A family member died in April of the virus, one of the lives lost in the peak of the crisis. It was the latest in a string of family tragedies suffered over the previous 18 months, during which his grandmother and uncle also died of other causes. 

Rilan pulled away from his classwork. His mother says his elementary school called often, offering support and understanding over the phone. Despeignes decided the best thing to do was give Rilan time to grieve. 

“The school was really good in terms of getting him back on track because they did worry about him. They did call. They tried to counsel him,” she said. “I didn’t try to push him too hard because, as a family, we suffered.”

“I was not trying to over-burden him because his mental health, at the end of the day, was more important,” she added. “You can always catch up on school work.” 

Rilan has to be coaxed to talk about that time. His mother pressed him gently and told him it’s OK to share. With sixth grade now underway, he prefers to look ahead.

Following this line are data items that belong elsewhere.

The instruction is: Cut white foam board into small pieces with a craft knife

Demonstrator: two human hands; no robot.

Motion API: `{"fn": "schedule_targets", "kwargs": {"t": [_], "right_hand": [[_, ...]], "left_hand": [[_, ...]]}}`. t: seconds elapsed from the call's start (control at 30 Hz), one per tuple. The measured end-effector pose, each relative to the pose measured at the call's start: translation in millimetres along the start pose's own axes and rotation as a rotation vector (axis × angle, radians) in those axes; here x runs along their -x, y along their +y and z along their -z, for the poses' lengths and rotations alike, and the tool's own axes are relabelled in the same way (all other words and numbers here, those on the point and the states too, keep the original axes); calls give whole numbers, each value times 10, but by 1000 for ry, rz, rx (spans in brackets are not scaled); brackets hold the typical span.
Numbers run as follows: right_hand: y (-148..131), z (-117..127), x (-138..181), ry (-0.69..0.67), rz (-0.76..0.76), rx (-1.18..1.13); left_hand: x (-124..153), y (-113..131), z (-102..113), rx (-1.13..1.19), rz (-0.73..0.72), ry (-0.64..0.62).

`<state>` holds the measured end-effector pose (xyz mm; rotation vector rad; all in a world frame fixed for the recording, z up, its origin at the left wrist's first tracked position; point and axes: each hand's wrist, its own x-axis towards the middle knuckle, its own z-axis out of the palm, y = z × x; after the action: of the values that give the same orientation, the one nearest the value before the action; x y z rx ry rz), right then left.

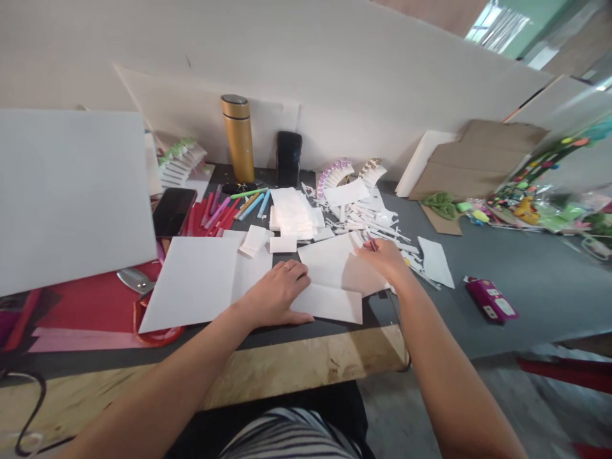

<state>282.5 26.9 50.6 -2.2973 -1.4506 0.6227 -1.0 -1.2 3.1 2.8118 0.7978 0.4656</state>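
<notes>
My left hand (pixel 280 293) lies on white paper, fingers bent a little and thumb stretched out to the side, a ring on one finger. Under and beside it is a narrow folded white sheet (pixel 335 303). My right hand (pixel 382 258) is closed at the upper right of a larger white sheet (pixel 327 258). Between its fingertips shows the end of a thin dark tool (pixel 371 243); its kind is too small to tell. To the left of my left hand lies a big white sheet (pixel 194 280), partly over red-handled scissors (pixel 138 280).
Behind the sheets are stacked white slips (pixel 291 213), a heap of paper scraps (pixel 373 220), coloured pens (pixel 224 210), a gold flask (pixel 239 140) and an upright black phone (pixel 289 158). A purple pouch (pixel 491 299) lies right; a white board (pixel 71 197) stands left.
</notes>
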Motion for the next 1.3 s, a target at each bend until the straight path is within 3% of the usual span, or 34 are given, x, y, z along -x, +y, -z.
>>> {"fn": "schedule_targets", "kwargs": {"t": [0.13,0.23,0.3,0.4,0.47,0.53,0.6,0.73,0.87,1.0,1.07,1.17,1.2,1.23,1.3], "right_hand": [[-4,199,30,-66,-53,-233],[14,417,-85,-80,-101,-216],[44,583,-235,30,-79,-153],[53,759,-436,342,40,14],[-6,736,-467,455,109,39],[-118,565,-390,503,196,-3],[-252,282,-233,480,309,-226],[-424,-291,88,340,371,-464],[-372,-511,161,144,429,-402],[-261,-393,102,51,436,-387],[-230,-263,119,-183,427,-363],[-229,-84,224,-769,481,-177],[-243,-50,273,-884,506,-100],[-265,-34,323,-938,532,-15],[-325,-53,420,-910,586,164]], "left_hand": [[10,0,42,28,-9,11],[19,14,56,38,-6,16],[24,16,63,10,7,12],[25,0,77,-72,65,-12],[19,-17,89,-114,111,-36],[13,-27,100,-131,144,-54],[8,-28,105,-138,165,-62],[12,-19,99,-158,195,-61],[15,-24,98,-170,177,-65],[-1,-30,87,-198,229,-58],[-7,-32,71,-190,247,-42],[-5,-45,47,-166,265,-1],[-2,-52,42,-162,271,11],[2,-61,40,-158,278,19],[9,-79,38,-153,288,27]]}}
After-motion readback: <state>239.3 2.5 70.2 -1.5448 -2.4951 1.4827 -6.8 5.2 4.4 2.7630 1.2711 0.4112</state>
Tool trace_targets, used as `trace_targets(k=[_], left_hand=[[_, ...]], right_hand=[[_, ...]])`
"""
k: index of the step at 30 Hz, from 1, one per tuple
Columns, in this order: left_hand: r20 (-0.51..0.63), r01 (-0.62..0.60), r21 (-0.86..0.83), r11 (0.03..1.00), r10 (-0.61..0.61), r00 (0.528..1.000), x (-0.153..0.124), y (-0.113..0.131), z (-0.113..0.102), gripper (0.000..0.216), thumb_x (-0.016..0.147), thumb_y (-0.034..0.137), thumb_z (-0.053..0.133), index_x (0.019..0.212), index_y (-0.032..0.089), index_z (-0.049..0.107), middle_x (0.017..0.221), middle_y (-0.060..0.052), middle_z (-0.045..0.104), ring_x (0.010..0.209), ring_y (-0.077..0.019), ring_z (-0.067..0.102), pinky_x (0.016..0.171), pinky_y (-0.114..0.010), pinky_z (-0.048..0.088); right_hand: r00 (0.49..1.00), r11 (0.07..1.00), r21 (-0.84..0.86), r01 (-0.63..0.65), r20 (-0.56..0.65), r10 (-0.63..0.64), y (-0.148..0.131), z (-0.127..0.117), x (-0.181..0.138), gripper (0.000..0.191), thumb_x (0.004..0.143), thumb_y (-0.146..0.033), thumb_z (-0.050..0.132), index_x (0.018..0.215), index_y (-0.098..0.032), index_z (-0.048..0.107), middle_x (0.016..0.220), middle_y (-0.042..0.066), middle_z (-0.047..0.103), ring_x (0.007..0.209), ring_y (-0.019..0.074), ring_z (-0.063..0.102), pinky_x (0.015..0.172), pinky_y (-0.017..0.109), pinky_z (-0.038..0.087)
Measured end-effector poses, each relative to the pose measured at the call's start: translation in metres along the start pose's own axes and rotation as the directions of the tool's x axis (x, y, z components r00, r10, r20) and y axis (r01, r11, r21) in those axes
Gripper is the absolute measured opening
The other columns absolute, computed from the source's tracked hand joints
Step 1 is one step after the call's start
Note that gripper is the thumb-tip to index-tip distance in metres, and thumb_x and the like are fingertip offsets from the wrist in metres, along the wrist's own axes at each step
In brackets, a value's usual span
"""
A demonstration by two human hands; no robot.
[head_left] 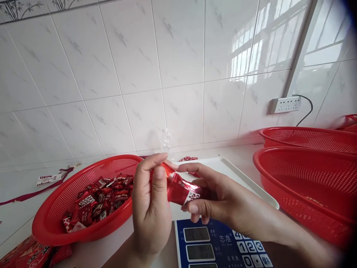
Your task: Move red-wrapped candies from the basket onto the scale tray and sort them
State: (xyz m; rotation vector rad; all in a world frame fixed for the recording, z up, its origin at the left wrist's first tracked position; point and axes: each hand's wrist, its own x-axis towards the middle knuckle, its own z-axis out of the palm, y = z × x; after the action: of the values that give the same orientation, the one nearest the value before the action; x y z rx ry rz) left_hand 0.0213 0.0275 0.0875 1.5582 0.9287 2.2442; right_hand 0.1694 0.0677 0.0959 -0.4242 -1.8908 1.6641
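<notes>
My left hand (pixel 152 208) is closed, its thumb and fingers curled round red shiny wrapping. From the right, my right hand (pixel 220 191) grips small red snack packets (pixel 181 190) with white printed labels, thumb below and fingers above. The packets meet between both hands; how many there are is partly hidden. Under my hands stands an electronic scale with a blue keypad panel (pixel 223 238) and a white weighing tray (pixel 237 175). Left of my left hand, a red perforated basket (pixel 47 219) holds many similar red packets (pixel 103 201).
Two red perforated baskets (pixel 267 158) stand at the right. A clear plastic bottle (pixel 167 141) is near the tiled wall, and a power strip (pixel 286 105) is fixed on it. A dark red ribbon (pixel 36 191) and a larger red bag (pixel 25 255) lie at the left.
</notes>
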Motion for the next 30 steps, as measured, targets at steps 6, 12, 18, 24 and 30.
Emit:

“I think I’m going to do better this year,” he says. “It was because of people dying that I fell into depression. But now that I feel a lot better, I think I will be on top of my work.”

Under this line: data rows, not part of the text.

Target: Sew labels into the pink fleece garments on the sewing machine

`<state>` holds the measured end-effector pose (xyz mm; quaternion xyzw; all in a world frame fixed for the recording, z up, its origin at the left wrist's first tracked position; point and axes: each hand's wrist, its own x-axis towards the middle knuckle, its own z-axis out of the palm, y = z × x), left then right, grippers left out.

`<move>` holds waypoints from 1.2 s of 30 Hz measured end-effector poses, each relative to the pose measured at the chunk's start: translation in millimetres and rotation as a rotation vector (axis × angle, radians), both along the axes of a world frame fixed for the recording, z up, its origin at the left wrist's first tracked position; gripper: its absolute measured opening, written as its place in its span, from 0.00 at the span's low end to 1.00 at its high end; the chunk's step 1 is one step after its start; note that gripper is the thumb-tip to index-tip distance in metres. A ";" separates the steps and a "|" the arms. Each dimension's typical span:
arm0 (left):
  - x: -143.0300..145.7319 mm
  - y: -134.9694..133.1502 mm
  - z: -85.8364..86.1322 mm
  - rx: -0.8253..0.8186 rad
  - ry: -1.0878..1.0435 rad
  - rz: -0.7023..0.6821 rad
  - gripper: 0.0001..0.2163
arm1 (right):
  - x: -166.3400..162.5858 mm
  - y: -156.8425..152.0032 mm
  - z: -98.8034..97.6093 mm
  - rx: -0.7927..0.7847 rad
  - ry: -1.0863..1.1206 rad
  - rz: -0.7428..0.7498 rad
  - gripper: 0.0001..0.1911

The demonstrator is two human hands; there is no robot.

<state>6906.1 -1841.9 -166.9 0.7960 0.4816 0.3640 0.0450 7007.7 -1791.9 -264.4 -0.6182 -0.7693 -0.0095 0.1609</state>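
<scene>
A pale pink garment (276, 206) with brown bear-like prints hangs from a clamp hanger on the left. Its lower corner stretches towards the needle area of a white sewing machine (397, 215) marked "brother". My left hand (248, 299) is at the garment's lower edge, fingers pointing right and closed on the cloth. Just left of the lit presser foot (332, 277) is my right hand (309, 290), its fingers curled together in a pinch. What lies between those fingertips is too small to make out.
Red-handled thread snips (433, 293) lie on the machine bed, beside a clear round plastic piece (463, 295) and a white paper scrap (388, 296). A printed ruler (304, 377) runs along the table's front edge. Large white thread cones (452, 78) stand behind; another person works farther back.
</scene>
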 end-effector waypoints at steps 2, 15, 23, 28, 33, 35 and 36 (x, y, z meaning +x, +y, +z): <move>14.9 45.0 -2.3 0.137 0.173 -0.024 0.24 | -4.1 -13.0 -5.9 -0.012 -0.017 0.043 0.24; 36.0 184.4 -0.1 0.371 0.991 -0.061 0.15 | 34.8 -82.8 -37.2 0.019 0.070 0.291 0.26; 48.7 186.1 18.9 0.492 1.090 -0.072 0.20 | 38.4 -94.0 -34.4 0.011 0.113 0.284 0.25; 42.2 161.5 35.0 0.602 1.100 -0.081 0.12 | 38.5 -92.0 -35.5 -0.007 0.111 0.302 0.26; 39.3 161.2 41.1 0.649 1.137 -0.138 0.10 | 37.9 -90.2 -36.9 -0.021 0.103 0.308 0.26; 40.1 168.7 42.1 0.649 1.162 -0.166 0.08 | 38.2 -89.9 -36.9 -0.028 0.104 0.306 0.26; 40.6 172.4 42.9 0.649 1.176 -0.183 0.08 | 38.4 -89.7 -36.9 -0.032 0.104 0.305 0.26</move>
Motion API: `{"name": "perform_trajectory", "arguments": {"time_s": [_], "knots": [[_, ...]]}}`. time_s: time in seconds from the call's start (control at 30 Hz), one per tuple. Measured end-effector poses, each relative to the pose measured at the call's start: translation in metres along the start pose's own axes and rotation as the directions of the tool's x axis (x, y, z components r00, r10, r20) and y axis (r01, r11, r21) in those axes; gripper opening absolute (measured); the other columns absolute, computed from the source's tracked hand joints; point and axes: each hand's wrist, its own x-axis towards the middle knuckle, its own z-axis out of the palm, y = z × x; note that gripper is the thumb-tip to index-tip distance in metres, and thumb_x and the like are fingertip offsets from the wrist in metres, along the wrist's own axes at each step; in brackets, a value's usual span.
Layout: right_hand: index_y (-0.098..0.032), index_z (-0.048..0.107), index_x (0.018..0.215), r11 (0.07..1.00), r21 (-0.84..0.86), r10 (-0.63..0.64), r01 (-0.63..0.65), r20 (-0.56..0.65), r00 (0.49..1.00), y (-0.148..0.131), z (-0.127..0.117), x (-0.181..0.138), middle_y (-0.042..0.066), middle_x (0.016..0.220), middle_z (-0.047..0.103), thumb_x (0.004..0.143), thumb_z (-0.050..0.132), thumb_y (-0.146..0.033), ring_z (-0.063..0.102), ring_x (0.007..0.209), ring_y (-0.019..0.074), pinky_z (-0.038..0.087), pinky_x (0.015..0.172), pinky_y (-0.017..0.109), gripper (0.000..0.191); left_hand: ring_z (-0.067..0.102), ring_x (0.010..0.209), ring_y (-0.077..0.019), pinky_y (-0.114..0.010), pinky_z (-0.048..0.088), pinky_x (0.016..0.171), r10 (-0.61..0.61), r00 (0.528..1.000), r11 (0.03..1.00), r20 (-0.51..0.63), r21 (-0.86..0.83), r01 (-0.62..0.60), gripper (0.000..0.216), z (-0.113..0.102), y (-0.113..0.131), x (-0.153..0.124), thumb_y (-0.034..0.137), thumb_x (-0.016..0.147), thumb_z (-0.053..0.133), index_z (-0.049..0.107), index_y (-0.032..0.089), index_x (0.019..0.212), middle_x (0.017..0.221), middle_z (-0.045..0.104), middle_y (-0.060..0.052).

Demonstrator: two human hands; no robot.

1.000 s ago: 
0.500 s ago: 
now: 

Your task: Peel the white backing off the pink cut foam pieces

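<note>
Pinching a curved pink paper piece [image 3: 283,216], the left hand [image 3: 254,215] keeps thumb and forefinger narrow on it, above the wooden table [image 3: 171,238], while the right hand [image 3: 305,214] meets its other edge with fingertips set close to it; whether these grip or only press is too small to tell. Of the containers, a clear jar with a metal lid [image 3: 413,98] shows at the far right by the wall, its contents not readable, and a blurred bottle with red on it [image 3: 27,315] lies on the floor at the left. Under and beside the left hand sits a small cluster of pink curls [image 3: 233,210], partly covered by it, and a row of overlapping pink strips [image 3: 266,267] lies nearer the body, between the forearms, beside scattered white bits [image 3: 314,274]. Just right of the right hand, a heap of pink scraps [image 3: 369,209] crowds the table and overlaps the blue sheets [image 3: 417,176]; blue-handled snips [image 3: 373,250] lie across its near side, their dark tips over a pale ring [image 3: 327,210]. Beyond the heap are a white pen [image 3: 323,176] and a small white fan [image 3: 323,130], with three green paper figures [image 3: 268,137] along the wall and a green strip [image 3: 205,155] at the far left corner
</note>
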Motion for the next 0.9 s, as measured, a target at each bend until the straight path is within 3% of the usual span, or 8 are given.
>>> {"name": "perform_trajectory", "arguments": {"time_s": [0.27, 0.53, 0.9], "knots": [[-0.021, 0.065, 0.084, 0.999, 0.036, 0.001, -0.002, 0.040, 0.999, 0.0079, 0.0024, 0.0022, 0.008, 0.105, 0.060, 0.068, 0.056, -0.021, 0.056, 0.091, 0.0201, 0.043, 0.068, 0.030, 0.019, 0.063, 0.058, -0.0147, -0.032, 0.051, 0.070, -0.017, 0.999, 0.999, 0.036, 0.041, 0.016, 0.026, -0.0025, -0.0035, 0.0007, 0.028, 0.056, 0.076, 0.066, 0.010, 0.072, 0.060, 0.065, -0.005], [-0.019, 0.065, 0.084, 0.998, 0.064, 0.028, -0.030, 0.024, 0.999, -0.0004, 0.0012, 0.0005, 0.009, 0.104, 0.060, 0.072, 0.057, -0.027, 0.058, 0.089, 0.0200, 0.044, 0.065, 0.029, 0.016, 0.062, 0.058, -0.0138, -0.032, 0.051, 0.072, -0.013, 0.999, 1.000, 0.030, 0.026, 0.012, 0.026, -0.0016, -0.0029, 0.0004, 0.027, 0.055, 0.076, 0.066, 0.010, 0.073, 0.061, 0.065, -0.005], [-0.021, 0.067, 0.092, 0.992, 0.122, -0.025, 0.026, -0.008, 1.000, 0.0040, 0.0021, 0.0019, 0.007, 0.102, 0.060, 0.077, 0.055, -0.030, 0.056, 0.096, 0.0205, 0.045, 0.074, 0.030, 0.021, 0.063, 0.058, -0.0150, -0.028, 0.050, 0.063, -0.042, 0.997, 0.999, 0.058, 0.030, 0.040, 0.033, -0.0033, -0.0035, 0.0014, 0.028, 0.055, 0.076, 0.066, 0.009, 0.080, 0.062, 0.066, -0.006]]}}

Rilan isn’t optimistic when it comes to making new friends in his remote classrooms, noting: “It’s not something I want to try.”

He hopes the pandemic is over by next year, when he’ll be in seventh grade. Science is one of his favorite subjects, and his older brother told him seventh graders get to dissect frogs. 

“Actually now that I think about it, I don’t want to dissect a frog,” he said. “I’m more into space science.”